Natural genetic and transcriptomic variation in photosynthesis associated pathways contribute to adaptive traits variation in worldwide Arabidopsis thaliana population

Abstract

Photosynthesis is the most important reaction underlying carbon fixation. Despite its potential in boosting carbon assimilation, nature variations underlying genes in photosynthesis pathway and their role in adaptive traits variation remains elusive. In this study, we investigated the genetic, transcriptomic variation of 1103 genes in photosynthesis associated pathways, including 82 photosynthesis core genes, 24 plastid-encoded RNA polymerase related genes, 2 nucleus-encoded RNA polymerase-related genes, 34 photomorphogenesis-related genes, 40 genes involved in transcription and translation (TAC) and 938 other nuclear-encoded chloroplast-targeted genes.
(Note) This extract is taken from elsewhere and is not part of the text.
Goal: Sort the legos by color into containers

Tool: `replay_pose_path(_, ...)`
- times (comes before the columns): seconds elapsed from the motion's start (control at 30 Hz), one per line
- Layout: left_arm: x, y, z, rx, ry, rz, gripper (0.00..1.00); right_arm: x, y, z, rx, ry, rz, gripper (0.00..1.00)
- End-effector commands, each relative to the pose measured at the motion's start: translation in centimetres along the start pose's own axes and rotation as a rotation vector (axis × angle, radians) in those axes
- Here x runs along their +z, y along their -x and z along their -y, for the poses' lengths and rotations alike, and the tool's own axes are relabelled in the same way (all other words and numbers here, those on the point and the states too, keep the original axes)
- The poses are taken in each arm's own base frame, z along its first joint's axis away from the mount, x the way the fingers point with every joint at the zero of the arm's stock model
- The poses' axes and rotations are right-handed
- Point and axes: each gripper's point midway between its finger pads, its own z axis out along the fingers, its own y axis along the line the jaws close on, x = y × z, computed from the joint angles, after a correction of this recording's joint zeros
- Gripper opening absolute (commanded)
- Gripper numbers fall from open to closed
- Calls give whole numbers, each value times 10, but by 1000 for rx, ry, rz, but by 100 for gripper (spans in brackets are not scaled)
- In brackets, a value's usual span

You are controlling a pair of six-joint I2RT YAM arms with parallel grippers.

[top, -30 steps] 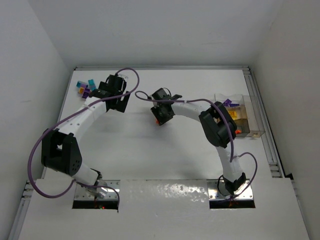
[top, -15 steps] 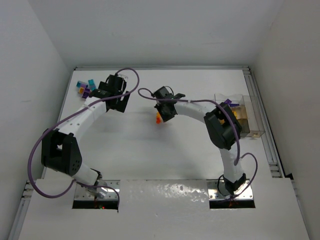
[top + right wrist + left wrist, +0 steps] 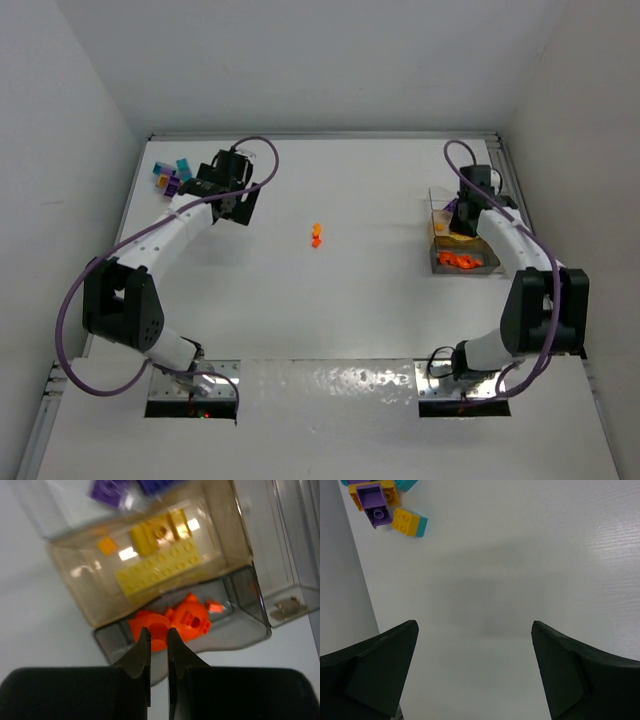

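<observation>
Drop-off step: right fingers (image 3: 158,630) narrow over clear plastic orange-brick bin (image 3: 250,625); whether they hold anything is unclear. Left fingers (image 3: 474,630) wide. Next likely: fetch stray orange brick (image 3: 316,236) on white table (image 3: 350,300).

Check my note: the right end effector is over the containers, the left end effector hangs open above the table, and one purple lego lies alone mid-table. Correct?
One detail is wrong. The lone lego mid-table is orange, not purple, as the top external view shows. The rest holds: the right end effector is over the containers, and the left end effector hangs open above the table.
</observation>
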Motion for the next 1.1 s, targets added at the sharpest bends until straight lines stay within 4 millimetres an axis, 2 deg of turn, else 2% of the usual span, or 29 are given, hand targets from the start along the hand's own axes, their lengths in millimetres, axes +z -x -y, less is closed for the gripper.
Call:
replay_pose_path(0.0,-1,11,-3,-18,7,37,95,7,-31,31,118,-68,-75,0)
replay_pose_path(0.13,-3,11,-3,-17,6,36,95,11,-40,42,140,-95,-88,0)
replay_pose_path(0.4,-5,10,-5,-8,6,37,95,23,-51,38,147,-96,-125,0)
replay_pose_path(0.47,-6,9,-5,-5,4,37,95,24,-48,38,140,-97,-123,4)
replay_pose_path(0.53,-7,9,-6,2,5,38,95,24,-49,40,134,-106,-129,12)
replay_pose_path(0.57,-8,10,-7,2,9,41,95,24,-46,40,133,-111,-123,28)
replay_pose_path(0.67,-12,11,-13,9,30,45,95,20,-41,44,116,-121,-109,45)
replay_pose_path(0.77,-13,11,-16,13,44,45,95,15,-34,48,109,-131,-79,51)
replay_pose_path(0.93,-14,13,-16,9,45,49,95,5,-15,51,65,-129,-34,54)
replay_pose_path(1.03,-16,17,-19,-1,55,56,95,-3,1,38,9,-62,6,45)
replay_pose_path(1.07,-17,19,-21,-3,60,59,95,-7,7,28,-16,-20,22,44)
By de novo assembling the chloroplast genomes of 28 representative accessions and leveraging whole-genome, transcriptome sequencing data from the 1001 Genome Project, we revealed extensive natural genetic and transcriptome variations these genes in worldwide Arabidopsis thaliana population. 34.0% of them were identified with regulatory variations in expression quantitative locus mapping (eQTL) mapping, including key components of Rubisco (RBCS1B, RBCS2B), and Rubisco activase (RCA). Genome-wide and transcriptome-wide association analysis (GWAS/TWAS) showed that these genetic and transcriptomic variations made considerable contribution to variation of adaptive traits. Overall, our study provides insight into the natural genetic variation of these genes among worldwide Arabidopsis thaliana accessions and their role in complex traits variation and adaptation.